◆ Requirement:
Word for word and without images, transcribe all of the records.

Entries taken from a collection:

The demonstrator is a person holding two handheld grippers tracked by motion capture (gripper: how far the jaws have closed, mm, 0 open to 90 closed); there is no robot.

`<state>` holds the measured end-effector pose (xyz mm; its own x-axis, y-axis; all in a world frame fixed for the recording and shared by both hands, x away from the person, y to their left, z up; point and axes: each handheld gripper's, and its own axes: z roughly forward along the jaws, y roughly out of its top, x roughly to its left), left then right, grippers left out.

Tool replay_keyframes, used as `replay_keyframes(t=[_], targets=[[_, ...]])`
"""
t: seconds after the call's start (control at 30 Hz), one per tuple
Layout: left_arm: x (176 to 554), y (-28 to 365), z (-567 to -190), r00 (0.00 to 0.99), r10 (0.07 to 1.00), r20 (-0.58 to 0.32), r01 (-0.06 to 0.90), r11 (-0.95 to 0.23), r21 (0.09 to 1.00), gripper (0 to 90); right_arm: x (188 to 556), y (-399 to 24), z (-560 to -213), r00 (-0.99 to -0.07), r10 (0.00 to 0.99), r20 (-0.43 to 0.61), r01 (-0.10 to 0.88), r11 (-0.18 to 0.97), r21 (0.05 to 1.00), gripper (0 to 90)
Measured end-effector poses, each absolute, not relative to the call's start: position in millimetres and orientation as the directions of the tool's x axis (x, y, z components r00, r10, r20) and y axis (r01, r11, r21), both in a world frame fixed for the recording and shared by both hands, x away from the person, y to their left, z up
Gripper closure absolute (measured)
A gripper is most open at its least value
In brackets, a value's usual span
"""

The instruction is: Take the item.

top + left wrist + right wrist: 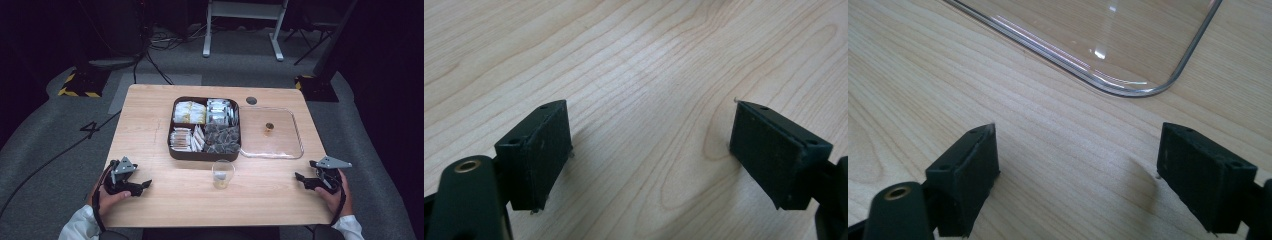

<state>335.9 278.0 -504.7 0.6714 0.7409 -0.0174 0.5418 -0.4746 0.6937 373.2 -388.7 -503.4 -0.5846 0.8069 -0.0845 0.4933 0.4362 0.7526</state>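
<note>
While I look down on the wooden table, my left gripper rests near the front left corner, jaws spread wide with bare wood between them in the left gripper view; toward the middle sits a dark divided box with packets in all four compartments; just in front of it stands a small clear cup with something yellowish inside; touching the box's right side lies a clear lid, its rounded corner in the right gripper view; my right gripper sits near the front right edge, jaws likewise apart and empty.
</note>
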Motion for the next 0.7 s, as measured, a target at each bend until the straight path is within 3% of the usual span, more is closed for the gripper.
replay_keyframes(t=[0.7], targets=[[336.1, 277.4, -504.8, 0.673, 0.74, -0.017, 0.542, -0.477, 0.692, 15.6, 372.4, -388.1, -503.4, -0.585, 0.805, -0.092, 0.488, 0.441, 0.754, 17.3]])
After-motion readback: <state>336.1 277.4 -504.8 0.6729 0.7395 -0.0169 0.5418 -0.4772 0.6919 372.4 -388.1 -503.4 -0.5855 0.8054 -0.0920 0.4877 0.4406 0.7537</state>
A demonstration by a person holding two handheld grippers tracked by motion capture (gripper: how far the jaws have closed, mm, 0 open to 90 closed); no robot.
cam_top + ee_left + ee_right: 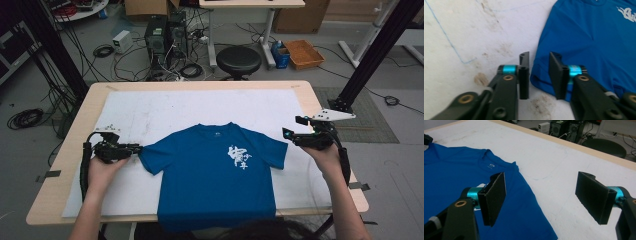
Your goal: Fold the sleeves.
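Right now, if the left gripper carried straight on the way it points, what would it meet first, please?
Most likely the sleeve edge of the blue T-shirt: the left gripper already has that hem between its jaws, though whether the pads touch it is unclear.

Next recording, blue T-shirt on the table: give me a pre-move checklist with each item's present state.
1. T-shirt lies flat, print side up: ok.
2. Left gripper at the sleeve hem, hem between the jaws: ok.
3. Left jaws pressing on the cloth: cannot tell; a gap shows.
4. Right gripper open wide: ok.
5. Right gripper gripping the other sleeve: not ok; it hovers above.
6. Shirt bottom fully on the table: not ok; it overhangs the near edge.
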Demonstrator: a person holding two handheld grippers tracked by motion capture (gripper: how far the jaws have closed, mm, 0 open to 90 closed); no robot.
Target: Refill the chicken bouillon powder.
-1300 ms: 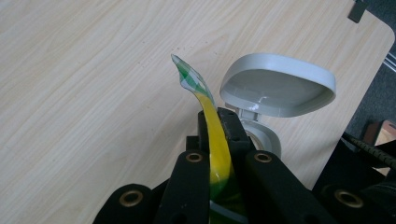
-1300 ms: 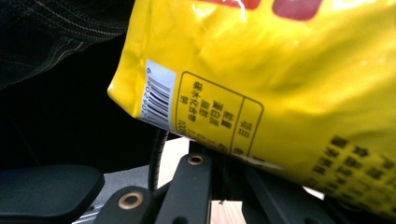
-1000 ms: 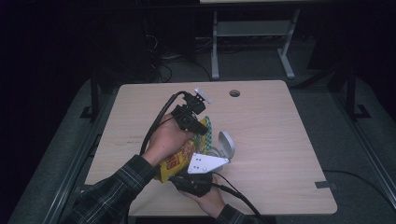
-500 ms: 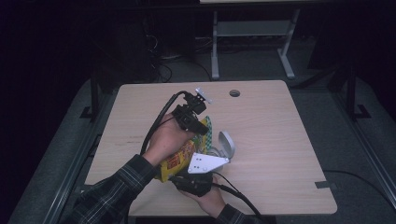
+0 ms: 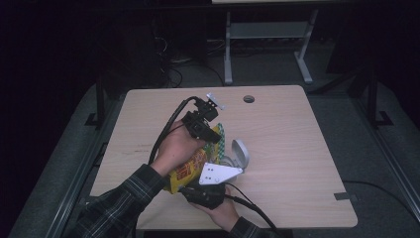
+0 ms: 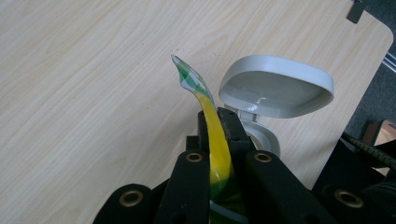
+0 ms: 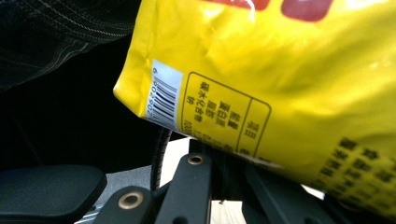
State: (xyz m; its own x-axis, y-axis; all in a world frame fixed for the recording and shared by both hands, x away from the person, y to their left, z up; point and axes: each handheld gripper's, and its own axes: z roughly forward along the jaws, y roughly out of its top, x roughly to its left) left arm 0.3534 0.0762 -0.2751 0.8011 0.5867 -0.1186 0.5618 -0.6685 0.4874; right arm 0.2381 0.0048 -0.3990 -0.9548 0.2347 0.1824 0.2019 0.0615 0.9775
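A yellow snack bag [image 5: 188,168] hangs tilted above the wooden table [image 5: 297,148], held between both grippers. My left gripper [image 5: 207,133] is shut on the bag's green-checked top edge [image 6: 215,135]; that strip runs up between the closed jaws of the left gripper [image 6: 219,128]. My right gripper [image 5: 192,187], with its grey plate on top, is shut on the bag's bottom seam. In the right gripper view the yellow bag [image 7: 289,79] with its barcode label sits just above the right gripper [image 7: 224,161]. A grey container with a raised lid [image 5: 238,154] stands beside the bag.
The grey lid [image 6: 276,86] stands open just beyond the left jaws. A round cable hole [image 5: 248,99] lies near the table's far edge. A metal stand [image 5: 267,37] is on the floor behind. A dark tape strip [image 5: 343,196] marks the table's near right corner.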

◆ Exercise answer:
The demonstrator is a person holding two handheld grippers tracked by motion capture (gripper: how far the jaws have closed, mm, 0 open to 90 closed); there is no robot.

`<state>` holds the measured end-effector pose (xyz mm; its own x-axis, y-axis; all in a world frame fixed for the recording and shared by both hands, x away from the person, y to their left, z up; point and axes: each handheld gripper's, and its own axes: z roughly forward along the jaws, y roughly out of its top, x roughly to its left), left then right, grippers left out.

Tool replay_keyframes, used as `replay_keyframes(t=[_], targets=[[_, ...]])`
"""
t: seconds after the call's start (control at 30 Hz), one per tuple
Layout: left_arm: x (176 to 554), y (-28 to 365), z (-567 to -190), r00 (0.00 to 0.99), r10 (0.07 to 1.00), r20 (-0.58 to 0.32), r01 (-0.06 to 0.90), r11 (-0.95 to 0.23), r21 (0.09 to 1.00), gripper (0 to 90); right_arm: x (188 to 556), y (-399 to 24), z (-560 to -213), r00 (-0.99 to -0.07), r10 (0.00 to 0.99), r20 (-0.43 to 0.61), r01 (-0.10 to 0.88), r11 (-0.18 to 0.97), r21 (0.05 to 1.00), gripper (0 to 90)
Measured end-effector poses, each absolute, not relative to the call's start: position in millimetres and orientation as the directions of the tool's x axis (x, y, z components r00, r10, r20) and y axis (r01, r11, r21), both in a world frame fixed for the recording and shared by both hands, x away from the person, y to their left, z up
Gripper closure absolute (measured)
A gripper is most open at its least value
In brackets, a value's usual span
"""

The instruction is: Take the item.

top + left wrist + right wrist: 

<state>335.9 278.0 -504.7 0.6714 0.7409 -0.0174 0.5418 -0.4746 0.6937 373.2 -388.7 -503.4 -0.5846 0.8069 -0.0845 0.4933 0.4362 0.7526</state>
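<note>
While I look down on the wooden table, my left gripper rests near the front left corner, jaws spread wide with bare wood between them in the left gripper view; toward the middle sits a dark divided box with packets in all four compartments; just in front of it stands a small clear cup with something yellowish inside; touching the box's right side lies a clear lid, its rounded corner in the right gripper view; my right gripper sits near the front right edge, jaws likewise apart and empty.
</note>
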Motion for the next 0.7 s, as measured, a target at each bend until the straight path is within 3% of the usual span, more is closed for the gripper.
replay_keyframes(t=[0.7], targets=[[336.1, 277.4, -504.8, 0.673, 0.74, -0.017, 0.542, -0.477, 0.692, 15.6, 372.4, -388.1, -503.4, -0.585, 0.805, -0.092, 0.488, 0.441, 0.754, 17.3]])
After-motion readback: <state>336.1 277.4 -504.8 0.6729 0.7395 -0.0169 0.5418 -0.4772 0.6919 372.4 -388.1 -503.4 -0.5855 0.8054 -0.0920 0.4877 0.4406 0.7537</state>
A demonstration by a person holding two handheld grippers tracked by motion capture (gripper: how far the jaws have closed, mm, 0 open to 90 closed); no robot.
cam_top + ee_left + ee_right: 
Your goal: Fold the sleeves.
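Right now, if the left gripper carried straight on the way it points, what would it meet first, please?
Most likely the sleeve edge of the blue T-shirt: the left gripper already has that hem between its jaws, though whether the pads touch it is unclear.

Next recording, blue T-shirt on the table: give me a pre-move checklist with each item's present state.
1. T-shirt lies flat, print side up: ok.
2. Left gripper at the sleeve hem, hem between the jaws: ok.
3. Left jaws pressing on the cloth: cannot tell; a gap shows.
4. Right gripper open wide: ok.
5. Right gripper gripping the other sleeve: not ok; it hovers above.
6. Shirt bottom fully on the table: not ok; it overhangs the near edge.
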Demonstrator: a person holding two handheld grippers tracked by motion capture (gripper: how far the jaws have closed, mm, 0 open to 90 closed); no robot.
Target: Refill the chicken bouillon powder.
-1300 ms: 
-1300 ms: 
-1000 ms: 
-500 ms: 
+0 ms: 
+0 ms: 
+0 ms: 
State: (xyz m; its own x-axis, y-axis; all in a world frame fixed for the recording and shared by both hands, x away from the person, y to their left, z up; point and axes: each handheld gripper's, and its own axes: z roughly forward along the jaws, y roughly out of its top, x roughly to its left) left arm 0.3534 0.0762 -0.2751 0.8011 0.5867 -0.1186 0.5618 -0.6685 0.4874; right arm 0.2381 0.0048 -0.3990 -0.9548 0.2347 0.1824 0.2019 0.0615 0.9775
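A yellow snack bag [image 5: 188,168] hangs tilted above the wooden table [image 5: 297,148], held between both grippers. My left gripper [image 5: 207,133] is shut on the bag's green-checked top edge [image 6: 215,135]; that strip runs up between the closed jaws of the left gripper [image 6: 219,128]. My right gripper [image 5: 192,187], with its grey plate on top, is shut on the bag's bottom seam. In the right gripper view the yellow bag [image 7: 289,79] with its barcode label sits just above the right gripper [image 7: 224,161]. A grey container with a raised lid [image 5: 238,154] stands beside the bag.
The grey lid [image 6: 276,86] stands open just beyond the left jaws. A round cable hole [image 5: 248,99] lies near the table's far edge. A metal stand [image 5: 267,37] is on the floor behind. A dark tape strip [image 5: 343,196] marks the table's near right corner.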

Nothing further is needed for the answer.